Requirement – Using the listing below, extract each line that has the word "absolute" in it.

Supplied records –
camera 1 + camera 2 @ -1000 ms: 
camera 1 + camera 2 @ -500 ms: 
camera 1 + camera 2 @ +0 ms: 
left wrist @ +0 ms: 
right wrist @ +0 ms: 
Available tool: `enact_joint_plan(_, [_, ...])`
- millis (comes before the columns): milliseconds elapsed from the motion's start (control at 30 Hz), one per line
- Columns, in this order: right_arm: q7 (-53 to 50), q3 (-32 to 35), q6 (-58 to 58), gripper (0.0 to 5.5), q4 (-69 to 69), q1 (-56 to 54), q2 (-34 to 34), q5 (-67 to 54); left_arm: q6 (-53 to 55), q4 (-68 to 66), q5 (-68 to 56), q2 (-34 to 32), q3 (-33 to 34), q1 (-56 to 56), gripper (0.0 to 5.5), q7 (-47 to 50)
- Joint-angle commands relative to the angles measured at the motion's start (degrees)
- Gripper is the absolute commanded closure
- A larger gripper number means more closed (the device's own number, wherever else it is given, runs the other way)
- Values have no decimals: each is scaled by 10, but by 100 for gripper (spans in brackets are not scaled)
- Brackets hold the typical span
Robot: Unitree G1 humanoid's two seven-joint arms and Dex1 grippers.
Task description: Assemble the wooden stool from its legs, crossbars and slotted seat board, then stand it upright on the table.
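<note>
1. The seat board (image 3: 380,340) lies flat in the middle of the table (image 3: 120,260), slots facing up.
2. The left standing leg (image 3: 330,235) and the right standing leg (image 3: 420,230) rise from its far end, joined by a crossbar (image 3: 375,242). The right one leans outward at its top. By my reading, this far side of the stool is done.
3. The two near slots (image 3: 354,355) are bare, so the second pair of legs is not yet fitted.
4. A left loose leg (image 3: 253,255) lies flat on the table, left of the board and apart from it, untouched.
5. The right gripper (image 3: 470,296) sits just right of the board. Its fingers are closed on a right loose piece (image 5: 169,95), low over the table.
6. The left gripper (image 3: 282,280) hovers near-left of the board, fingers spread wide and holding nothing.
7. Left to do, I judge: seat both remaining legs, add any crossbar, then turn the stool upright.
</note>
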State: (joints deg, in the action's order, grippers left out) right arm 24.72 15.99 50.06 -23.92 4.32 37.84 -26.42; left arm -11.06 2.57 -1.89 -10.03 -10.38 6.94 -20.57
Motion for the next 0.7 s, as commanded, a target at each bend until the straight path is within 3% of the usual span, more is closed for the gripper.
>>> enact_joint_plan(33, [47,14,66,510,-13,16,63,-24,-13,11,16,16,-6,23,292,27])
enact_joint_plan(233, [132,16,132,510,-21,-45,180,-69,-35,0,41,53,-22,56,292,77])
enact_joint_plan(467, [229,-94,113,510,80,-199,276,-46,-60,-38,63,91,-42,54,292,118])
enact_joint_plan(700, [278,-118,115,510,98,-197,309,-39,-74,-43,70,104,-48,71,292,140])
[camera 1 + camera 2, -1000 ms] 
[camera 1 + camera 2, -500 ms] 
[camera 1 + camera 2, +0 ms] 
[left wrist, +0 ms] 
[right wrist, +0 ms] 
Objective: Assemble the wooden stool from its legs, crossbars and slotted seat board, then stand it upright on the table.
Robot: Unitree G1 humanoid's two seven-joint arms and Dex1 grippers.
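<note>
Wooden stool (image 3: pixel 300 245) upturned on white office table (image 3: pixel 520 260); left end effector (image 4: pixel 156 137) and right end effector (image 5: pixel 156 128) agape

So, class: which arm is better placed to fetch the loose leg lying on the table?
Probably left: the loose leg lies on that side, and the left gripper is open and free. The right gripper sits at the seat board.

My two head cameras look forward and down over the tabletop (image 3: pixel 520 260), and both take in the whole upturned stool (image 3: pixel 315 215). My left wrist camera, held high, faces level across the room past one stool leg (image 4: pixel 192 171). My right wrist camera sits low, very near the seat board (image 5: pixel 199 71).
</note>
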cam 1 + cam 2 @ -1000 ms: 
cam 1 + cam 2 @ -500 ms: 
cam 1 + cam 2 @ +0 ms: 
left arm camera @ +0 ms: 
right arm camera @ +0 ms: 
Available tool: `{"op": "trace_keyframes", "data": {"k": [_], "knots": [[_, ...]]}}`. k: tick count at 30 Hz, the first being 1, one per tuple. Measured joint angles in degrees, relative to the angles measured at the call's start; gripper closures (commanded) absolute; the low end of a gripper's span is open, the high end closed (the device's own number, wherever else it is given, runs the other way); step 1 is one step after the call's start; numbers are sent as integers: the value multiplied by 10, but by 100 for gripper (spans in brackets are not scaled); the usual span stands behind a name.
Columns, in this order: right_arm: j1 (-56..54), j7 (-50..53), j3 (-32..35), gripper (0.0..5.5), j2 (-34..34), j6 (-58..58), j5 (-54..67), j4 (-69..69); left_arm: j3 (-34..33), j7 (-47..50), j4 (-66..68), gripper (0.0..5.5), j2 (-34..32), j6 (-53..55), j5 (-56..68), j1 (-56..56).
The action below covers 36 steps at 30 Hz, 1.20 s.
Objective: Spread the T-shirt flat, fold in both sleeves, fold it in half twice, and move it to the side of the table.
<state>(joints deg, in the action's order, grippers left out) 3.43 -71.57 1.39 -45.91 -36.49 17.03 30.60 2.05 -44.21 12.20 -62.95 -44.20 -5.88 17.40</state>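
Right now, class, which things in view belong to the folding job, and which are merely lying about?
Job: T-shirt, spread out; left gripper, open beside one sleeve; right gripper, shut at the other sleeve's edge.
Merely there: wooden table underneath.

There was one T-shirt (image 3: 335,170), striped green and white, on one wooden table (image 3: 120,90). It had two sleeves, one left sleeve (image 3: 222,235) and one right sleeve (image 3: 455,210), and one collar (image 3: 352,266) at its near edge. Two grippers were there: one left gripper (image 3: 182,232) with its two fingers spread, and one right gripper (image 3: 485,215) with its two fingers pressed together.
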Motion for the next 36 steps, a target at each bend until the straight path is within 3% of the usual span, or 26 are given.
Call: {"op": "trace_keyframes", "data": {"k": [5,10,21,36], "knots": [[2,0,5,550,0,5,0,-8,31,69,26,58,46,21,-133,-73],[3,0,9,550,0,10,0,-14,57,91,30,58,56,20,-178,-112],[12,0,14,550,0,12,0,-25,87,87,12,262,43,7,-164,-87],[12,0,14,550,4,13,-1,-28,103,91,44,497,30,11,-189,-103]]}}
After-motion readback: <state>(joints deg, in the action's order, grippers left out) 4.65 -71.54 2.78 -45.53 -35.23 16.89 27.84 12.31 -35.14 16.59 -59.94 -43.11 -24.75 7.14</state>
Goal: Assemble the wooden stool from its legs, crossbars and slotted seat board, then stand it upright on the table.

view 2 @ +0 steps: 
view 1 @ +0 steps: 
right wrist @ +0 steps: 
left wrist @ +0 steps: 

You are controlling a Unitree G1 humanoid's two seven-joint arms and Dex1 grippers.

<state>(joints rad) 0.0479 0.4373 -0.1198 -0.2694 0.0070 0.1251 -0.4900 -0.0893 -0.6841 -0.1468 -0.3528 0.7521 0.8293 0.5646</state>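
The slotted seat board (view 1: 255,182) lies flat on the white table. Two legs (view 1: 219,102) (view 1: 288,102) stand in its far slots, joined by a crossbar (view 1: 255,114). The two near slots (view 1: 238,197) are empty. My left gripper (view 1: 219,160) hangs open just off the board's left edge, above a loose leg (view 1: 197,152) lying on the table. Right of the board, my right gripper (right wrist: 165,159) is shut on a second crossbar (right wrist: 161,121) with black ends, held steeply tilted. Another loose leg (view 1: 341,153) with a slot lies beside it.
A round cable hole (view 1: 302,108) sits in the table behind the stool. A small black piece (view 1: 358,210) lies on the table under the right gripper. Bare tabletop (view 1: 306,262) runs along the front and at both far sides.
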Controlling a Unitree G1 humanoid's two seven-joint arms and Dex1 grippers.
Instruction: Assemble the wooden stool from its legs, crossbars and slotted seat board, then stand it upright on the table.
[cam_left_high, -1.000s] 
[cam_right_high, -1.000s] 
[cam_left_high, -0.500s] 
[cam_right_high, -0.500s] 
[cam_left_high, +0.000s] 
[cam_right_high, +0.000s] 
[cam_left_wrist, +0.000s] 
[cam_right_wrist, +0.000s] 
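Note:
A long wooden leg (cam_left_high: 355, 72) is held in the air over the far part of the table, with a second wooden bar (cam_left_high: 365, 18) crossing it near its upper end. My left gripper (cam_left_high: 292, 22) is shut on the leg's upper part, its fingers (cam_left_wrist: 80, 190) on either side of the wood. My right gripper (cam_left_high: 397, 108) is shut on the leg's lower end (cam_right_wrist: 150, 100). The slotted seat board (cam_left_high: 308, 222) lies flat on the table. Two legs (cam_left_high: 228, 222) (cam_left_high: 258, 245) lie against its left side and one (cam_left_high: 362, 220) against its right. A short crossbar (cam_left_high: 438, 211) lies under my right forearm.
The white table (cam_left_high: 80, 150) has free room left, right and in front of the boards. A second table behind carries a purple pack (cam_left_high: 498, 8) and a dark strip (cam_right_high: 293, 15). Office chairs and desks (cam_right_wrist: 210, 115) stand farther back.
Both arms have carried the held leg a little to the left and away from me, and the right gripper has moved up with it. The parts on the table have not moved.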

Task result –
- Gripper is the absolute commanded closure
Available tool: `{"op": "trace_keyframes", "data": {"k": [_], "knots": [[_, ...]]}}`. k: tick count at 30 Hz, the first being 1, one per tuple. Measured joint angles in degrees, relative to the angles measured at the call's start; gripper closures (commanded) absolute; the low end of a gripper's span is open, the high end closed (the device's own number, wherever else it is given, runs the other way); step 1 is one step after the call's start; numbers are sent as integers: the value multiplied by 10, but by 100 for gripper (spans in brackets are not scaled); the usual span stands behind a name.

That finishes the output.